_Aim of the task_
Below are the entries to work from; restate word for word the portion that opens with the line containing "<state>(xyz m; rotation" and closes with the line containing "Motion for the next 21", keeping both.

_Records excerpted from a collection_
━━━━━━
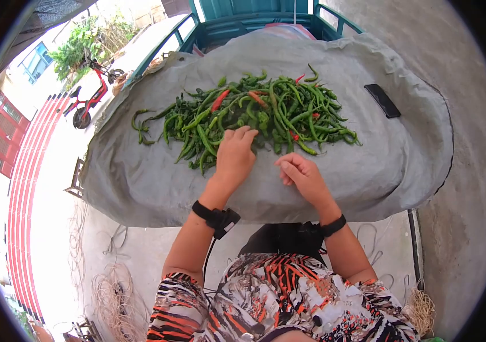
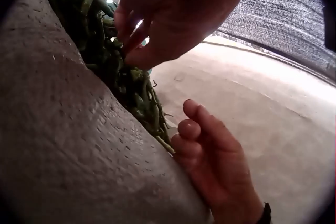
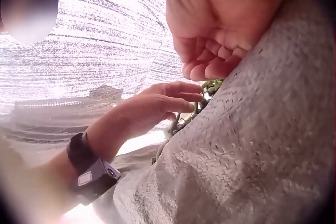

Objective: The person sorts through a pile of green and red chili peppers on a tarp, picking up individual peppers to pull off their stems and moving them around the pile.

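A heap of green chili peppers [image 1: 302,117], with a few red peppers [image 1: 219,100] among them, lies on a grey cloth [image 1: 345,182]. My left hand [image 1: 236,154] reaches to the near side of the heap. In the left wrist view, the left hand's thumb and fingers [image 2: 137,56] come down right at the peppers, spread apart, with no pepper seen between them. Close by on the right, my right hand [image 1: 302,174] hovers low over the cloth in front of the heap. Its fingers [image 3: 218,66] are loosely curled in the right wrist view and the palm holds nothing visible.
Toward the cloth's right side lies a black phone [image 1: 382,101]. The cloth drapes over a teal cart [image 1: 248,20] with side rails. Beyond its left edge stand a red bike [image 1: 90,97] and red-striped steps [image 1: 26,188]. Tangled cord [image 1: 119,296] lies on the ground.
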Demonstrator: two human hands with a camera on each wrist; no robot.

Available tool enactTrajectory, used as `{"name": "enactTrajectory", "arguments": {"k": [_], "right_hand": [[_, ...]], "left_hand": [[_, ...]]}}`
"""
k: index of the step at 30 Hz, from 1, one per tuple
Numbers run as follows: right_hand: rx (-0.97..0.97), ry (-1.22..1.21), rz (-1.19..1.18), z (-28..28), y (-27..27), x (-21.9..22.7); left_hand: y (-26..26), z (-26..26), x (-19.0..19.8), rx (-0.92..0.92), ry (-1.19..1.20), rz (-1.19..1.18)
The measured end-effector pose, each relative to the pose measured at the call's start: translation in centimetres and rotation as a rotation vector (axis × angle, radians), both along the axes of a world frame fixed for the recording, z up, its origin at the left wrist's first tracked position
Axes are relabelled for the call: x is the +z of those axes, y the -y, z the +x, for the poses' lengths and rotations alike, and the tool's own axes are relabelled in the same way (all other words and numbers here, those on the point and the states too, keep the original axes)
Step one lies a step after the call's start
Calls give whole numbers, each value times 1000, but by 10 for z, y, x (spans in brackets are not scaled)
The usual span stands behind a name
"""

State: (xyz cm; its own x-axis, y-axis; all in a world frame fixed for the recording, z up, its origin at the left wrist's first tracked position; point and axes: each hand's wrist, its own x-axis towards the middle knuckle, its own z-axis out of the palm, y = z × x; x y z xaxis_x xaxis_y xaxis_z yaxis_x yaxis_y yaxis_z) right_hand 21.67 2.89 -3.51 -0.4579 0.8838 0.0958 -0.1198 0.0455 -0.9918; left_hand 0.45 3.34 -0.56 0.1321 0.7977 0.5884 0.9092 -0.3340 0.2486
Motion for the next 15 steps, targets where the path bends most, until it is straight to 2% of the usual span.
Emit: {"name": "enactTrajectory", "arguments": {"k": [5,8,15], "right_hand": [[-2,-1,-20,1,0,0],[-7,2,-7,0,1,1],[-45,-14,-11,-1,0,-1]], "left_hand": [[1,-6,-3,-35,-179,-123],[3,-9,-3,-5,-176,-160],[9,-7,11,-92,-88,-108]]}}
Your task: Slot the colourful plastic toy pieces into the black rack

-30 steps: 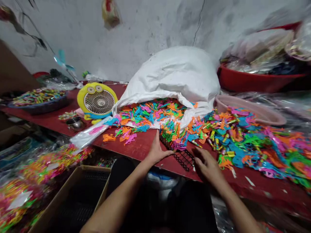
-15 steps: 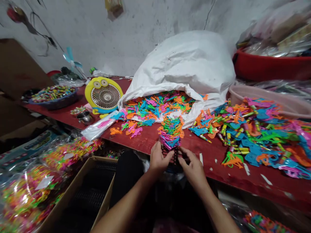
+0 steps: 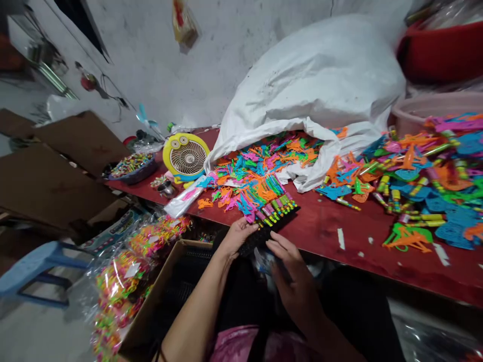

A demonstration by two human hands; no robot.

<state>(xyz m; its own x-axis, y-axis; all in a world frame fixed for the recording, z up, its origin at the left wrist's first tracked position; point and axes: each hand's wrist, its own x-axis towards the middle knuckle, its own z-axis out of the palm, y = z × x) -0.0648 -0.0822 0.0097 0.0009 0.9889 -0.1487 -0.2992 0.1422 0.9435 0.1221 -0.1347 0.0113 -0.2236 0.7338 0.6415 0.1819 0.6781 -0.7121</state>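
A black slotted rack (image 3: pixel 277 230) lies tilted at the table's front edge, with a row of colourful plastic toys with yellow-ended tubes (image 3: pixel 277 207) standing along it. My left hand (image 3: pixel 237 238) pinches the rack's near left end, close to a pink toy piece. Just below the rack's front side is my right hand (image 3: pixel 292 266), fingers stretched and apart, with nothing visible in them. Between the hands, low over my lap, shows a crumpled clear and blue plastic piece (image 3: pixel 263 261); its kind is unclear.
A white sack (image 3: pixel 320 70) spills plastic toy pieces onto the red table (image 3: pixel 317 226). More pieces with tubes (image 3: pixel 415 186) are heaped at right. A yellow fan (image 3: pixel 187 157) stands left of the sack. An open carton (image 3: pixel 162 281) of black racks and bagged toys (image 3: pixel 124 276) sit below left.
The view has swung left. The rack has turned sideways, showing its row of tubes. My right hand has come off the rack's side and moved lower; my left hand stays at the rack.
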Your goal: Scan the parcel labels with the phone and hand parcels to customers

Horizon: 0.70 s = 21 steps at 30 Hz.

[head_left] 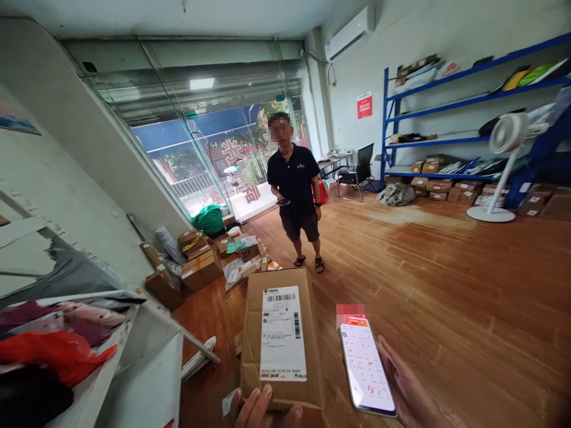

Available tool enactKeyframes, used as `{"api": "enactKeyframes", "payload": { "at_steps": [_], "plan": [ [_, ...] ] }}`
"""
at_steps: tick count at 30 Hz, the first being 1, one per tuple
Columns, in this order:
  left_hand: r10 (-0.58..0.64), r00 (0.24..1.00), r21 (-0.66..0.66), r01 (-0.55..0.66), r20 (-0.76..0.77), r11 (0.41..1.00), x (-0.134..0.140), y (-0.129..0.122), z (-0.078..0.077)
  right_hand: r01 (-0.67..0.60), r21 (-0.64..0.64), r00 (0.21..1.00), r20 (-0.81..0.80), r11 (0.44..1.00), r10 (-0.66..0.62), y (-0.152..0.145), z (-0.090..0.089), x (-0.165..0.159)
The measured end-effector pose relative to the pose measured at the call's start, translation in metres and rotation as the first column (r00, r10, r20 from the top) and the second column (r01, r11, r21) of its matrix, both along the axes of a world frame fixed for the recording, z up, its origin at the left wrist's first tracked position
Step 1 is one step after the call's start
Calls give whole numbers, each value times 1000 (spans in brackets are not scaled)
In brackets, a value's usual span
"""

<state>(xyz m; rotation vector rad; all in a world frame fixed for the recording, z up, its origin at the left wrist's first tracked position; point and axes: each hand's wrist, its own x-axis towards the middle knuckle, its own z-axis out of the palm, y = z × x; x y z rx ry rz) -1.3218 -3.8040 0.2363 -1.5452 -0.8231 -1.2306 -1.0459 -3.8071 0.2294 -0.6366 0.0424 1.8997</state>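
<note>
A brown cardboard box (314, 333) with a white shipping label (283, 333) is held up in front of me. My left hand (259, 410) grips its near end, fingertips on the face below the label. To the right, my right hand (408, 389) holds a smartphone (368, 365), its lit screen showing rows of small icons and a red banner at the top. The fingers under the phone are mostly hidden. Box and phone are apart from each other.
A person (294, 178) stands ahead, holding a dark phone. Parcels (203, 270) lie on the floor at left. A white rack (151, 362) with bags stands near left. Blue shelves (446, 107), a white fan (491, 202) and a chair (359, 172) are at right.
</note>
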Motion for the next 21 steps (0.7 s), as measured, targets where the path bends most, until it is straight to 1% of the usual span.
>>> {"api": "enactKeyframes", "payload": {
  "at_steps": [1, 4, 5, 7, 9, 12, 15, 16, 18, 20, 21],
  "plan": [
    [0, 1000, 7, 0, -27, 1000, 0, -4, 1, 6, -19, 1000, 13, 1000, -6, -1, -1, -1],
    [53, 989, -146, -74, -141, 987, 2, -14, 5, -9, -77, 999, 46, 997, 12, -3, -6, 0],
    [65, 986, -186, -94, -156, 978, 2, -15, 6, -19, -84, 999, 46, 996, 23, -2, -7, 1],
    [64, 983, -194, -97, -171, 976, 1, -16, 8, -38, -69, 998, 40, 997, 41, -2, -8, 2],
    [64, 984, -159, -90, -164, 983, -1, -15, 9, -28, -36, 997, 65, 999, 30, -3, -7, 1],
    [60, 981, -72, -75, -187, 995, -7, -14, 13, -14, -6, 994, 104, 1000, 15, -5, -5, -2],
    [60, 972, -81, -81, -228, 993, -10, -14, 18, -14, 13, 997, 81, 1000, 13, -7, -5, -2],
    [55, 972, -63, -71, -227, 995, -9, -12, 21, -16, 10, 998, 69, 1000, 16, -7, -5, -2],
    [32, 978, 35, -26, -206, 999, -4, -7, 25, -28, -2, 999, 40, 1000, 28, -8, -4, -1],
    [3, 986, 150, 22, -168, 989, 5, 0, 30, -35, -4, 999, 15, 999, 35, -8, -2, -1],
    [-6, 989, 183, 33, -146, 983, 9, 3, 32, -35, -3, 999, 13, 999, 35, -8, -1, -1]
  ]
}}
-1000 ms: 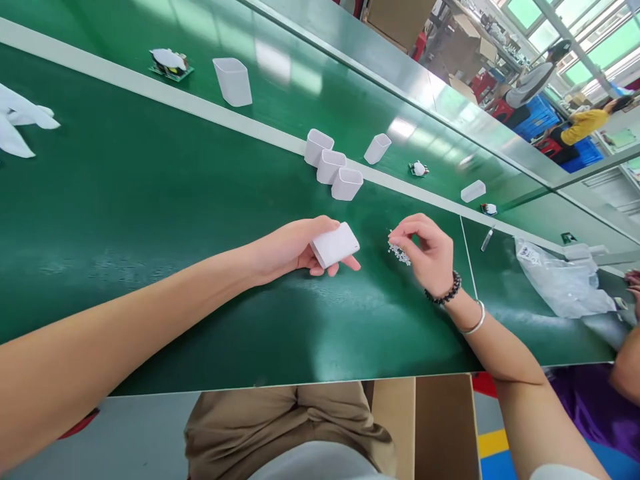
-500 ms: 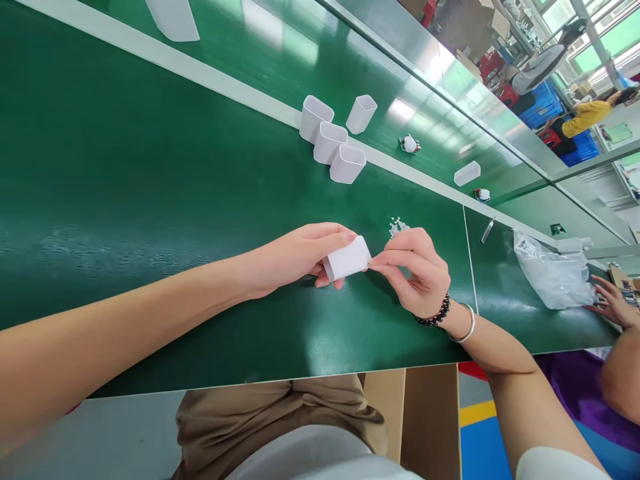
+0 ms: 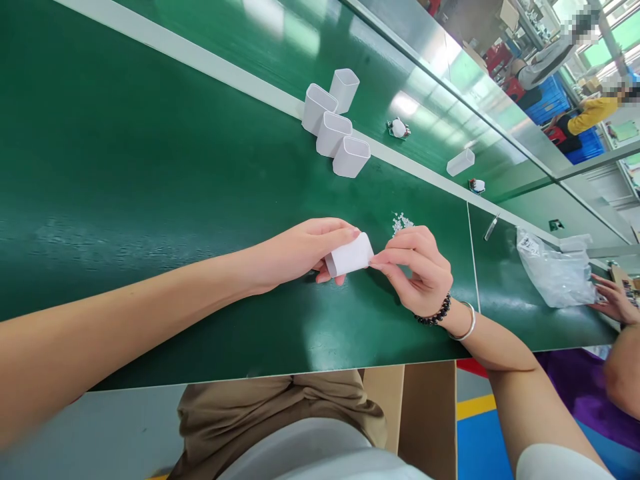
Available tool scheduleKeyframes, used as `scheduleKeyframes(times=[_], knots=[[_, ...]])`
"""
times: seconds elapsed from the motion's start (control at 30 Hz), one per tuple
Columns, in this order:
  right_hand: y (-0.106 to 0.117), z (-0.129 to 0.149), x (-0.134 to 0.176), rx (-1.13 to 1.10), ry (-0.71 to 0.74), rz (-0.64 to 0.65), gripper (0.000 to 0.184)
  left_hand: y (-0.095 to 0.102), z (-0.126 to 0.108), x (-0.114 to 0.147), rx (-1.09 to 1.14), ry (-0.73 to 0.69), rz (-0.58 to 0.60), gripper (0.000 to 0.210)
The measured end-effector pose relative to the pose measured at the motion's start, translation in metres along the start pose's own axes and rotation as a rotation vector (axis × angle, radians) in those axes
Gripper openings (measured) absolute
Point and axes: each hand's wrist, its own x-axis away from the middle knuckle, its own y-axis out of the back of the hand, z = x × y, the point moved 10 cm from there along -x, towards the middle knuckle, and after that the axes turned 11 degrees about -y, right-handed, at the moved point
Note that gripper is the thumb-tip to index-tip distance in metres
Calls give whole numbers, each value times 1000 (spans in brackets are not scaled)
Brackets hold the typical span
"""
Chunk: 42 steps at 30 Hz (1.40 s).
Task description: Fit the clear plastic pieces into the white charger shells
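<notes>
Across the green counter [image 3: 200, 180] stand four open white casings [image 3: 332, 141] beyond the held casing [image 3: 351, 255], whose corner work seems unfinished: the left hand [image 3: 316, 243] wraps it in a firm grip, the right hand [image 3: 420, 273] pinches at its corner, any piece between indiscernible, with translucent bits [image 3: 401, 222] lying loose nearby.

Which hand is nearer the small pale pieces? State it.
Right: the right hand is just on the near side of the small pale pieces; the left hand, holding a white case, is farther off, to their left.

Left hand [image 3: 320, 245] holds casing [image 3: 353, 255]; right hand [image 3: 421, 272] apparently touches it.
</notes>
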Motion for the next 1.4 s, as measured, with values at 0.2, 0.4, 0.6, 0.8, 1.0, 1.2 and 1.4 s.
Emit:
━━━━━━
_Output of the exercise_
<state>(xyz m; rotation vector rad; all in a world frame fixed for the recording, z up, its origin at the left wrist's first tracked position; point and axes: each hand's wrist, its own x-axis towards the middle knuckle, its own z-axis out of the palm, y = z × x; x y z rx ry rz) -1.3218 -3.8040 0.2363 -1.5452 -0.8231 -1.2306 -1.0459 -3.8071 0.2294 -0.6366 0.0424 1.8997</state>
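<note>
A brown cardboard box (314, 333) with a white shipping label (283, 333) is held up in front of me. My left hand (259, 410) grips its near end, fingertips on the face below the label. To the right, my right hand (408, 389) holds a smartphone (368, 365), its lit screen showing rows of small icons and a red banner at the top. The fingers under the phone are mostly hidden. Box and phone are apart from each other.
A person (294, 178) stands ahead, holding a dark phone. Parcels (203, 270) lie on the floor at left. A white rack (151, 362) with bags stands near left. Blue shelves (446, 107), a white fan (491, 202) and a chair (359, 172) are at right.
</note>
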Motion for the next 21 steps (0.7 s), as measured, targets where the path bends most, until it is straight to 1% of the usual span.

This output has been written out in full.